# Kansas Gathering



## countrysmoked (Jun 22, 2009)

Is anybody up for a Kansas gathering sometime in July or August?  I will volunteer my place (country place, big above ground pool, plenty of parking and refrigerator/freezer space) if anybody was interested. let me know.


----------



## jiml (Jun 23, 2009)

I'd love to. What part of Kansas?

Jim


----------



## countrysmoked (Jun 26, 2009)

I am from Junction City.  I will be off line for a few days due to wheat harvest be back monday.


----------



## morkdach (Jun 26, 2009)

J.C sounds like fun lets pursue this.


----------



## waysideranch (Jun 26, 2009)

Hey guys that would be awesome.  Milford Lake would work too!  I'm in.


----------



## earache_my_eye (Jun 26, 2009)

In the words of NIKE.........Just DO IT!!
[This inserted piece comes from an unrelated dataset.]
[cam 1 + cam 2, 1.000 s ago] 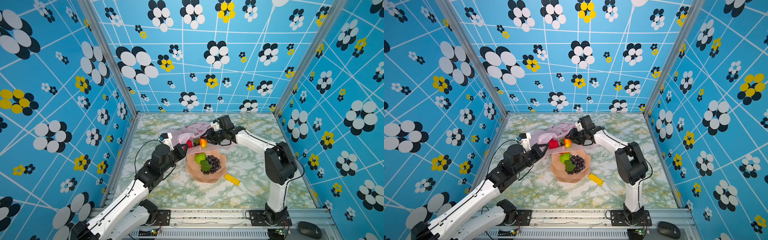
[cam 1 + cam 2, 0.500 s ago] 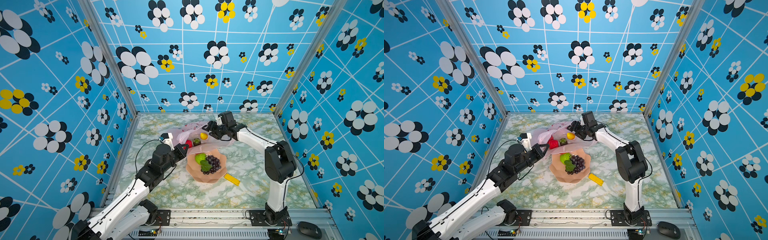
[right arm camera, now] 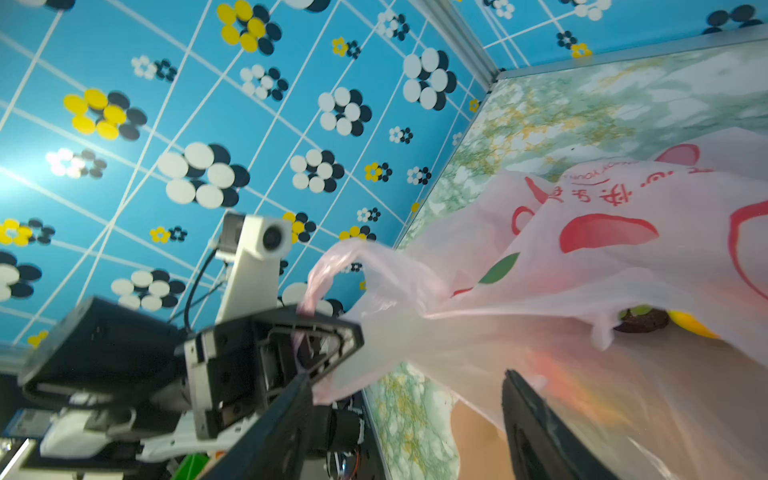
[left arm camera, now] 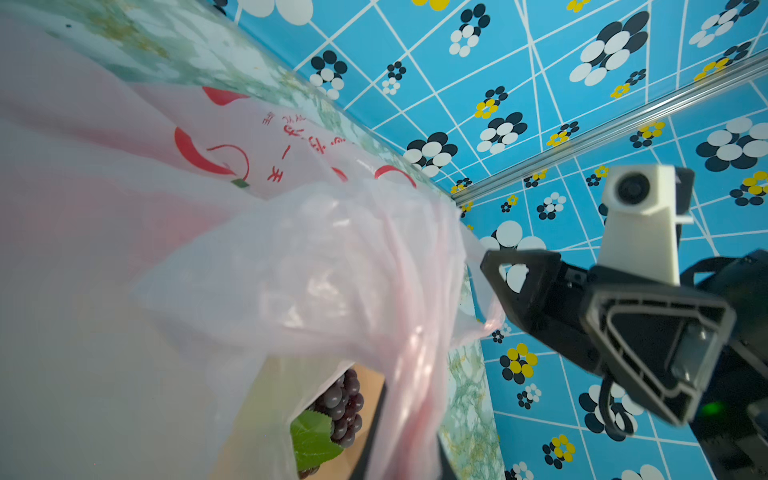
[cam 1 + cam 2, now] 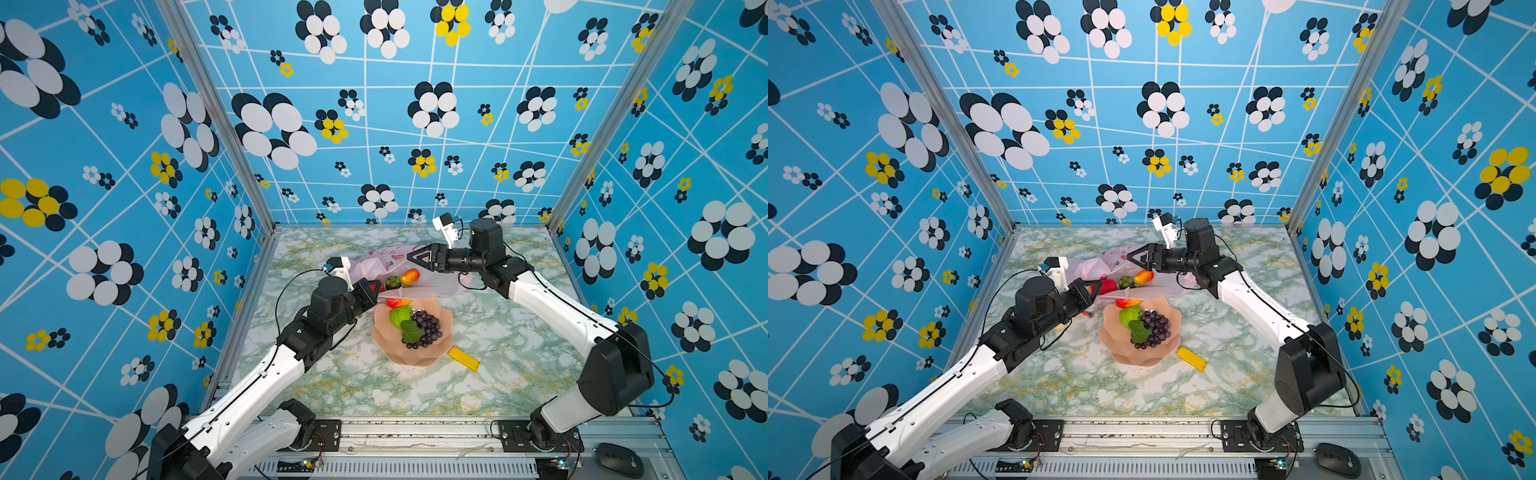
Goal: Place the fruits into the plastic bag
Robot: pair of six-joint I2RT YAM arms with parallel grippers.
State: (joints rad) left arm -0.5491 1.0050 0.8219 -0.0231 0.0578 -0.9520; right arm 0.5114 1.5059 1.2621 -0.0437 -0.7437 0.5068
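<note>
My right gripper (image 5: 413, 257) is empty now, its jaws wide apart. A second ago it carried the red-yellow mango (image 5: 409, 276). Now this fruit lies just below the jaws, inside the mouth of the plastic bag (image 5: 374, 266), touching a dark green fruit (image 5: 392, 282), with a red fruit (image 5: 1108, 286) next to that one. My left gripper (image 5: 372, 289) has stayed shut on the bag's handle and holds the mouth lifted. I judge that one more fruit is delivered. The grapes (image 5: 426, 328), the green fruit (image 5: 400, 316) and a red-orange fruit (image 5: 398, 302) wait on the pink plate (image 5: 440, 351), near the left jaws and well behind the right ones. So the right gripper should go back there.

Both top views show the mango in the bag and the whole plate, but not the left grip. The right wrist view shows it: the loop handle is pinched between the left jaws. The left wrist view shows the grapes under the bag's film, and the right jaws parted just beside the bag's edge.
</note>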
After two Iowa gatherings, I can say you won't regret getting together with your smoking neighbors!!  Get everybody that you can get to come and have some FUN!
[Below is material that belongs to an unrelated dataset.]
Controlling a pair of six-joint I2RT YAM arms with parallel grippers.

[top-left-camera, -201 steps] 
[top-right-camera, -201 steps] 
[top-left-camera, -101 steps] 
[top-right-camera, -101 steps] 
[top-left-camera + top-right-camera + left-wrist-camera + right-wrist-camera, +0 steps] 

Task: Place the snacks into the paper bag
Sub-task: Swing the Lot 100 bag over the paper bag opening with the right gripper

(oh, and don't forget pics and qview....
	

	
	
		
		



		
		
	


	





)

L8r,
Eric


----------



## countrysmoked (Jun 30, 2009)

What date works for everybody?  My place is like 1 mile south of the lake, when they had the 4th of July fireworks there we could watch it from my backyard.  The weekends of the July 25/26 and Aug 8/9, 22/23 are open for me so any of those days would work.  If it was some other day I would need to know soon so I could put in leave.


----------



## cowgirl (Jun 30, 2009)

Hmmmmm....   I could camp at the lake.


----------



## wutang (Jun 30, 2009)

That may not be too far for me. I have some family in Kansas anyway. I will have to keep an eye on this thread when you guys decide on dates.


----------



## waysideranch (Jul 1, 2009)

Hello Kansas SMF'ers where ya all at?  We need some more followers.


----------



## countrysmoked (Jul 15, 2009)

How about The 8th of August. We need to get this going or it will fade away.


----------